> **EXERCISE DIRECTIONS**
Return the lines beginning at the one that contains "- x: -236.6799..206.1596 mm" and continuing to the end of the entries, including both ends, exactly as written and nothing else.

==== MATERIAL PROVIDED

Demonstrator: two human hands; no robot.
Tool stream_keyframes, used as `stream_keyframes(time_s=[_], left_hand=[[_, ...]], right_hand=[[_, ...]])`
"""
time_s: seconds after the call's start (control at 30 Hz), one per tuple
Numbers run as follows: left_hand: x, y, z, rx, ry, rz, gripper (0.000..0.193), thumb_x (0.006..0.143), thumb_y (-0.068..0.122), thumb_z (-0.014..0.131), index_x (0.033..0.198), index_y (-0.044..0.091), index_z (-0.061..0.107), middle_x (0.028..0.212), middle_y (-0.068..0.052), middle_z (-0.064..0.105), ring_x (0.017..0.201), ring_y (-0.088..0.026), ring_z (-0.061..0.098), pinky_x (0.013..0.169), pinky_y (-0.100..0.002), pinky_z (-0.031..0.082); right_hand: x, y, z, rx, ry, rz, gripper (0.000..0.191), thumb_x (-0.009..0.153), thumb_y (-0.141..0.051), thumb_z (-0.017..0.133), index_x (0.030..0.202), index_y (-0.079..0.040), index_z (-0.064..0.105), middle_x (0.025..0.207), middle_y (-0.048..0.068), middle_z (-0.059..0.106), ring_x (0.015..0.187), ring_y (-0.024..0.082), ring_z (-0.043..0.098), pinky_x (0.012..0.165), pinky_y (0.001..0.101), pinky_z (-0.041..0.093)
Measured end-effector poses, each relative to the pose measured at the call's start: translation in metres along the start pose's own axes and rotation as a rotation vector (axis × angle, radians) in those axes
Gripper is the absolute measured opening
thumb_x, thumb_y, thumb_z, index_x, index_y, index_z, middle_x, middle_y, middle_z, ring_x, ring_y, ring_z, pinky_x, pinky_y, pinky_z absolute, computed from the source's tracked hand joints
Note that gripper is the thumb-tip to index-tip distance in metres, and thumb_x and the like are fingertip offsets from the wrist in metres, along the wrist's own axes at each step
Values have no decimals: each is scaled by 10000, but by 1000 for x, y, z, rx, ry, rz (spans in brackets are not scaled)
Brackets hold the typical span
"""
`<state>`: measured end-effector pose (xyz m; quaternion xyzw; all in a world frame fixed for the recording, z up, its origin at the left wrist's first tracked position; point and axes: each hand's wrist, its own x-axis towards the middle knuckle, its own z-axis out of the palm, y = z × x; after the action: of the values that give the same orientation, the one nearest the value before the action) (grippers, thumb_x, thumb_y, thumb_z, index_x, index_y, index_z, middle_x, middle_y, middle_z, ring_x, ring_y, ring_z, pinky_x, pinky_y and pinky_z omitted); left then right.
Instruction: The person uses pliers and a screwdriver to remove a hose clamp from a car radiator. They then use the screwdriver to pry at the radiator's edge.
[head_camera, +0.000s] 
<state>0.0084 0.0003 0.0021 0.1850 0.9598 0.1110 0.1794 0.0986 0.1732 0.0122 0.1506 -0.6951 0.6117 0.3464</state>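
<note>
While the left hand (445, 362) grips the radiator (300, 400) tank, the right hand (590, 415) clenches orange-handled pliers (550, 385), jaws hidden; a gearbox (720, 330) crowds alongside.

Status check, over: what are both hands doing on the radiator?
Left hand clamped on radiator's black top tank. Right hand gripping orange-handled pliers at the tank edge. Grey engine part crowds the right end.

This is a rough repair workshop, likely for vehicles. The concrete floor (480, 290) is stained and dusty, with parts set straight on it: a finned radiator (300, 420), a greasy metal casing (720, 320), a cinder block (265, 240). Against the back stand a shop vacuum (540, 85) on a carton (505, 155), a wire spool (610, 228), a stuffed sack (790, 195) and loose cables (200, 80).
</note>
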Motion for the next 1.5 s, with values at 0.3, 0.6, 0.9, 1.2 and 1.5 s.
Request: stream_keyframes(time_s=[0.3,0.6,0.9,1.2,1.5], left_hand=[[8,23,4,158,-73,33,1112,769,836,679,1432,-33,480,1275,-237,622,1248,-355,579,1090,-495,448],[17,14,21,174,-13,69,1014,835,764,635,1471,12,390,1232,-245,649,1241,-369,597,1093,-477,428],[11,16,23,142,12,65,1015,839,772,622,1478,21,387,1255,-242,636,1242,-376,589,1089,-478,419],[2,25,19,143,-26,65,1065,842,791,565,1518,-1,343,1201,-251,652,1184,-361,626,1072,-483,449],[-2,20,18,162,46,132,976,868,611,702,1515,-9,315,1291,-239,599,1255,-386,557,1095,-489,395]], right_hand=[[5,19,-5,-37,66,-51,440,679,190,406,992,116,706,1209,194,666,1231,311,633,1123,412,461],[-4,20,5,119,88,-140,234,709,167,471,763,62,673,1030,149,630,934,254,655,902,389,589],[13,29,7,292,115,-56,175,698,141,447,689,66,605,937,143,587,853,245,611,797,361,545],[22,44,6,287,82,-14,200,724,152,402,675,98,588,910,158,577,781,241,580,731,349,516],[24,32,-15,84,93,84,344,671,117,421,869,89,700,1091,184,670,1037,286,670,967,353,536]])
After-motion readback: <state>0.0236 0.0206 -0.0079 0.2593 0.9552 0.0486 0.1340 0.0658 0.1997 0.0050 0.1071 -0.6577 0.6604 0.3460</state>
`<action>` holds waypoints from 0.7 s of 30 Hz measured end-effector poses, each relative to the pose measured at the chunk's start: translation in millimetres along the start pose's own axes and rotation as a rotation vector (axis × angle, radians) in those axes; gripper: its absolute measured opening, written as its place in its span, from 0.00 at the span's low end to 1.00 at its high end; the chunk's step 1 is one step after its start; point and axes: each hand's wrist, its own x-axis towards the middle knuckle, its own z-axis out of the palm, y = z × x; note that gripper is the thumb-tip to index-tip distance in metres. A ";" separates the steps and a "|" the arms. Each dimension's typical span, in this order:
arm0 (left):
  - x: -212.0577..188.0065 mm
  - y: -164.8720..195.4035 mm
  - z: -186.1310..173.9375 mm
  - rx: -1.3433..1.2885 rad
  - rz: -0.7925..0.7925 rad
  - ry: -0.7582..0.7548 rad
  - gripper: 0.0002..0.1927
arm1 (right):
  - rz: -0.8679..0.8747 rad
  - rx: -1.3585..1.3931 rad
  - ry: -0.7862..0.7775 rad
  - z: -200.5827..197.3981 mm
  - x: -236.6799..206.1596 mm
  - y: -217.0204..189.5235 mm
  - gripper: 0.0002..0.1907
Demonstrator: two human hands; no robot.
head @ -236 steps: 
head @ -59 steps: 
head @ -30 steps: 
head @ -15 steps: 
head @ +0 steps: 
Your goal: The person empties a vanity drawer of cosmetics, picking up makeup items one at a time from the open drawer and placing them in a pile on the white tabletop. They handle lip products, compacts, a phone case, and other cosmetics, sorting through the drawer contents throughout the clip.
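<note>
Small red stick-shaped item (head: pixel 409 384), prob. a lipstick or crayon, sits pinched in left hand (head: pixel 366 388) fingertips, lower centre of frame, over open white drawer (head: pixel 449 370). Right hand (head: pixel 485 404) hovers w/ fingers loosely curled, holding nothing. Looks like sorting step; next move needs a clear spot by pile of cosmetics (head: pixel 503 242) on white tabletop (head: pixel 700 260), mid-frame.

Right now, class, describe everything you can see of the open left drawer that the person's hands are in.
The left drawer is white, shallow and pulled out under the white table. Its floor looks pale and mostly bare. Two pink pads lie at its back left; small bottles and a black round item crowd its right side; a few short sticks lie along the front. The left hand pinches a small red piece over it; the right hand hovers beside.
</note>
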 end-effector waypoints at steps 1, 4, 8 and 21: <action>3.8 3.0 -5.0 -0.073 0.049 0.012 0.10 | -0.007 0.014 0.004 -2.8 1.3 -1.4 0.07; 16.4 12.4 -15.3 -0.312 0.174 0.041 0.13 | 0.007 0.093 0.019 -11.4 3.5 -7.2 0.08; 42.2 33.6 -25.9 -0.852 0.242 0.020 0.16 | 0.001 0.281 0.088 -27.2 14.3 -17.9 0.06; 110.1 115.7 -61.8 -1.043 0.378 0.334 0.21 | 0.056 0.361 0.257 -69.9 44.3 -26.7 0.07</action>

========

> **ANSWER BOX**
  - x: -236.6799..206.1596 mm
  - y: -217.0204..189.5235 mm
  - gripper: 0.0002..0.1907
Demonstrator: two human hands; no robot.
head @ -236 steps: 
head @ -59 steps: 
head @ -30 steps: 
head @ -15 steps: 
head @ +0 steps: 
Your goal: The person empties a vanity drawer of cosmetics, picking up makeup items one at a time from the open drawer and placing them in a pile on the white tabletop. They handle lip products, compacts, a phone case, and other cosmetics, sorting through the drawer contents throughout the clip.
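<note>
Small red stick-shaped item (head: pixel 409 384), prob. a lipstick or crayon, sits pinched in left hand (head: pixel 366 388) fingertips, lower centre of frame, over open white drawer (head: pixel 449 370). Right hand (head: pixel 485 404) hovers w/ fingers loosely curled, holding nothing. Looks like sorting step; next move needs a clear spot by pile of cosmetics (head: pixel 503 242) on white tabletop (head: pixel 700 260), mid-frame.

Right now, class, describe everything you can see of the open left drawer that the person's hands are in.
The left drawer is white, shallow and pulled out under the white table. Its floor looks pale and mostly bare. Two pink pads lie at its back left; small bottles and a black round item crowd its right side; a few short sticks lie along the front. The left hand pinches a small red piece over it; the right hand hovers beside.
</note>
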 end-effector waypoints at steps 1, 4, 8 and 21: <action>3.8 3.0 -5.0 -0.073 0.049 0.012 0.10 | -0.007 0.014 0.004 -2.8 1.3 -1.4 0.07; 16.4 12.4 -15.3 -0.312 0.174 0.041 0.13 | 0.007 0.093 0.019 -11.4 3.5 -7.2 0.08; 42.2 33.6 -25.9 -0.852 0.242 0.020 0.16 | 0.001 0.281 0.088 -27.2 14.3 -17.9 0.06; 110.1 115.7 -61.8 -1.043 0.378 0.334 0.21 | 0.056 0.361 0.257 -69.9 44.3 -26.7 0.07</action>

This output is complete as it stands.